Today’s calibration took around 45 minutes. This included using the built-in lidar to measure the distance to the bed, and then I think it used a pressure sensor to determine when it actually touched the build plate. It took samples every centimeter or so in a grid. That went rapidly.

It then went into a noise tuning calibration. For 20 minutes it ran the hothead around in diagonals, working to find the correct stepper speeds at different head speeds and then tuning them to be quiet.

It worked. These are stepper motors you can’t really hear. It blows my mind.

From there it did vibration calibration. This thing can accelerate so fast that it will cause the printer to move. For every action, there is an equal and opposite reaction.

This thing figured out, for this printer, on this surface, just how much the printer reacted to head movement to be able to offset that motion during the deceleration stage.
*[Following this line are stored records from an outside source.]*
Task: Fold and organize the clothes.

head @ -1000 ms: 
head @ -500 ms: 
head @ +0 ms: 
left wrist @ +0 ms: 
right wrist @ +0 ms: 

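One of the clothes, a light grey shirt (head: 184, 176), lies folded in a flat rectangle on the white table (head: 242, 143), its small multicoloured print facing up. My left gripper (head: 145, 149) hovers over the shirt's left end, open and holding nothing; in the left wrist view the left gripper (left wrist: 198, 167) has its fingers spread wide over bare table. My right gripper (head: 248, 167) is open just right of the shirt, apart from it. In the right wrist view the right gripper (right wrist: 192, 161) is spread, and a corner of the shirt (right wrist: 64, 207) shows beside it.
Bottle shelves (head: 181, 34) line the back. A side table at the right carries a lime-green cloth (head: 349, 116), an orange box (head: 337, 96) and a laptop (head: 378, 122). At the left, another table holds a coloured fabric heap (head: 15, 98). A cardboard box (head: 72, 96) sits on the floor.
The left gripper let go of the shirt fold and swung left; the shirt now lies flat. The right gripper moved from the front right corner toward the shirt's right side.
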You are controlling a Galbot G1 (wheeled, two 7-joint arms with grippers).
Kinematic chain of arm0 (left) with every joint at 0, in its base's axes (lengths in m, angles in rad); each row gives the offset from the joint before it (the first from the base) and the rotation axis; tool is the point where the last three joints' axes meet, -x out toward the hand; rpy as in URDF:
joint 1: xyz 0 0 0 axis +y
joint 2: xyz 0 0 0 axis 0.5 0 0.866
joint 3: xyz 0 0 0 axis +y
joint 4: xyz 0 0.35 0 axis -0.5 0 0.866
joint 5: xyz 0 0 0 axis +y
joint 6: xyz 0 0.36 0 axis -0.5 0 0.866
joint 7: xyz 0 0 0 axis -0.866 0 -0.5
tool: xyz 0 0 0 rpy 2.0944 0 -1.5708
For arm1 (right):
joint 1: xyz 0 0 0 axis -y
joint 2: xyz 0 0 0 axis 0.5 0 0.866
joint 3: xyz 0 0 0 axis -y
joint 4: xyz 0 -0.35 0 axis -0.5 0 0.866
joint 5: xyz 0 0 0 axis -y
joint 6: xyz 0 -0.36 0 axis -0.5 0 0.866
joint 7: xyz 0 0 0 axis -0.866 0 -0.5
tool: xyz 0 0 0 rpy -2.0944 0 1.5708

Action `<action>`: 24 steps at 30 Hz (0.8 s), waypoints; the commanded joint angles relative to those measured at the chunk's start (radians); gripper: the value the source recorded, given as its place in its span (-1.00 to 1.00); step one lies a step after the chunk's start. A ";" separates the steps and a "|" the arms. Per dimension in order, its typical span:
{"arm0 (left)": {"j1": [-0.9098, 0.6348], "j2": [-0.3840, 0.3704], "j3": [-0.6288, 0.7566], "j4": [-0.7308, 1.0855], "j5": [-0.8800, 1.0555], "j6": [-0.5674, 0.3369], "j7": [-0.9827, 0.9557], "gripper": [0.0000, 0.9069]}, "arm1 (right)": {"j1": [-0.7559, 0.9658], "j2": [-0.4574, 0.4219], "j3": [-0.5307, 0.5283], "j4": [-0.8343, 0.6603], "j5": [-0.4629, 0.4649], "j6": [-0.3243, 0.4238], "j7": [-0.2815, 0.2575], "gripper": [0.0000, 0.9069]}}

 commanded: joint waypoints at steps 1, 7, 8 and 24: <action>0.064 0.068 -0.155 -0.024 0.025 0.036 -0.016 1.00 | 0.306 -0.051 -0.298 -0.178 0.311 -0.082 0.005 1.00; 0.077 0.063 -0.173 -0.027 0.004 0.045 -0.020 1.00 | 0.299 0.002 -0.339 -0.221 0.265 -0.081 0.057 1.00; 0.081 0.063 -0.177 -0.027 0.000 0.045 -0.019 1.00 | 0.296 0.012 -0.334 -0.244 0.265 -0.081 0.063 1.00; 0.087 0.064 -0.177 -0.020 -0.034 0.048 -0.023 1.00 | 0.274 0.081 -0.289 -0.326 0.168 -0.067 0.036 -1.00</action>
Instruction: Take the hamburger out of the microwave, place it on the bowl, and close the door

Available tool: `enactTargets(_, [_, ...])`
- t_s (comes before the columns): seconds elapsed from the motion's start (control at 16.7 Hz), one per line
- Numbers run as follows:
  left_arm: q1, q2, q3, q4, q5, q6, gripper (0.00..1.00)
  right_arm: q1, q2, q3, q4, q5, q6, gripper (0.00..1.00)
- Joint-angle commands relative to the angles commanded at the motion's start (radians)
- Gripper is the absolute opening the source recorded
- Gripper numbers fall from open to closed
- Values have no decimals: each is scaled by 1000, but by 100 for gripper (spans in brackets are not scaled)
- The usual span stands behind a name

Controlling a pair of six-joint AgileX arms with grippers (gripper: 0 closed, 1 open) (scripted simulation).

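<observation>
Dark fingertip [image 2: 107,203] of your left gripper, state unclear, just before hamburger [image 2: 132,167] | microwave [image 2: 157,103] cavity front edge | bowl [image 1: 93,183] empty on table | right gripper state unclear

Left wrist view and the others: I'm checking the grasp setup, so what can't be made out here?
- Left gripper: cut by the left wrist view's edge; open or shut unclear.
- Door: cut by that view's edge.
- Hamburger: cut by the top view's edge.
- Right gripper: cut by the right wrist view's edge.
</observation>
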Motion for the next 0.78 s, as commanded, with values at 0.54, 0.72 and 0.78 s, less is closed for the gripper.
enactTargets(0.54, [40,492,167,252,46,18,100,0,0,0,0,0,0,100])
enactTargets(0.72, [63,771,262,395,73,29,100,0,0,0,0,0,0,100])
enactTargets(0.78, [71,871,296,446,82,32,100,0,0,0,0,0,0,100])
The first print after calibration took only a few minutes to check calibration before it started printing.

Slicers

To create a 3D print, you start with an idea. You build a 3D model. I use FreeCAD; people use many CAD systems; Fusion 360 is a popular one.

Once you have a “solid”, a completely closed volume, you export that solid as an STL or a STEP file.
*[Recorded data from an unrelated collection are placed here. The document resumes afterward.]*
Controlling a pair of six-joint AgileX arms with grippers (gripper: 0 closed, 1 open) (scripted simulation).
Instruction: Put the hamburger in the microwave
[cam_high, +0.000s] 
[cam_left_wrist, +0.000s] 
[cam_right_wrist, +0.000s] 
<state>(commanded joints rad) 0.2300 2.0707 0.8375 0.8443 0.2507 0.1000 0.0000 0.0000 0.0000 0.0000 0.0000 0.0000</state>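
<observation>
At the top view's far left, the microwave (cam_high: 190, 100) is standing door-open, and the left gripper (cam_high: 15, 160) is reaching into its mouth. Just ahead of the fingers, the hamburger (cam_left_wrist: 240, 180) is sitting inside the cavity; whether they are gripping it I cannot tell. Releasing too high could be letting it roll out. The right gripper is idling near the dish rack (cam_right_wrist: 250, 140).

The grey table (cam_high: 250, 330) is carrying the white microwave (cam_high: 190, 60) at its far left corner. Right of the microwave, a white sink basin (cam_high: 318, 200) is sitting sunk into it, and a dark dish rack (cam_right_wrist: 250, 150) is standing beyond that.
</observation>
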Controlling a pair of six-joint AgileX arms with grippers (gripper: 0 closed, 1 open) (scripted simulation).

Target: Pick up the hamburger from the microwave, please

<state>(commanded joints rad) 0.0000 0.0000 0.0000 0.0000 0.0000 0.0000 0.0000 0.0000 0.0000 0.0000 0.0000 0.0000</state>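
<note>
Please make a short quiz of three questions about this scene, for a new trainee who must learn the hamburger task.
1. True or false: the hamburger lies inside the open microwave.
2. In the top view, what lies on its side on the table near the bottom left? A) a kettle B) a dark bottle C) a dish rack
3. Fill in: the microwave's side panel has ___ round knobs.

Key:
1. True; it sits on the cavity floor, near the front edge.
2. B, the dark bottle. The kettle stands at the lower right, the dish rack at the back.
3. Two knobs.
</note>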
An STL is a triangulated file; a STEP file still retains geometry. For example, an STL file will represent a cylinder as a mesh of triangles, while STEP represents the same geometry as a cylinder or as a curved surface; regardless, STEP is the cleaner format.

Now that you have a surface representation of your solid, you import that into a slicer. I’m using OrcaSlicer which is a fork of the Bambu Studios.

This allows some manipulation of stl/STEP objects. The important part is to position the object on the build plate with no overlaps. Once that is done, you can slice the volume.

This is where things have come so far.

The solid is sliced into layers, generally 0.2mm high. The slicer then calculates the path of the print head over the object at the same height. It knows where edges are and uses loops to make solid walls, it adds internal fill to keep the print light yet strong.

3D prints can’t print in thin air, sort of. They can span short distances before the plastic droops too much. To print with an overhang, or to put a top on something, the slicer has the hot end create a raft across infill or across supports. Once that layer is completed, it will put a more finished layer, then an actual finished layer.

The slicers are pure magic. It really is easy.

All the hard work remains back in the CAD package, which is the same package I’m using for all my other engineering builds.

If you are interested in 3D printing, decide why you want it. Then pick any of the plug and play printers out there. I strongly suggest getting one with an enclosure. An enclosure will be needed for certain types of filament.

A good set of starting projects are GridFinity, an organizational system for flat surfaces, including shelves and drawers, and MultiBoard, which is a hyped up pegboard system.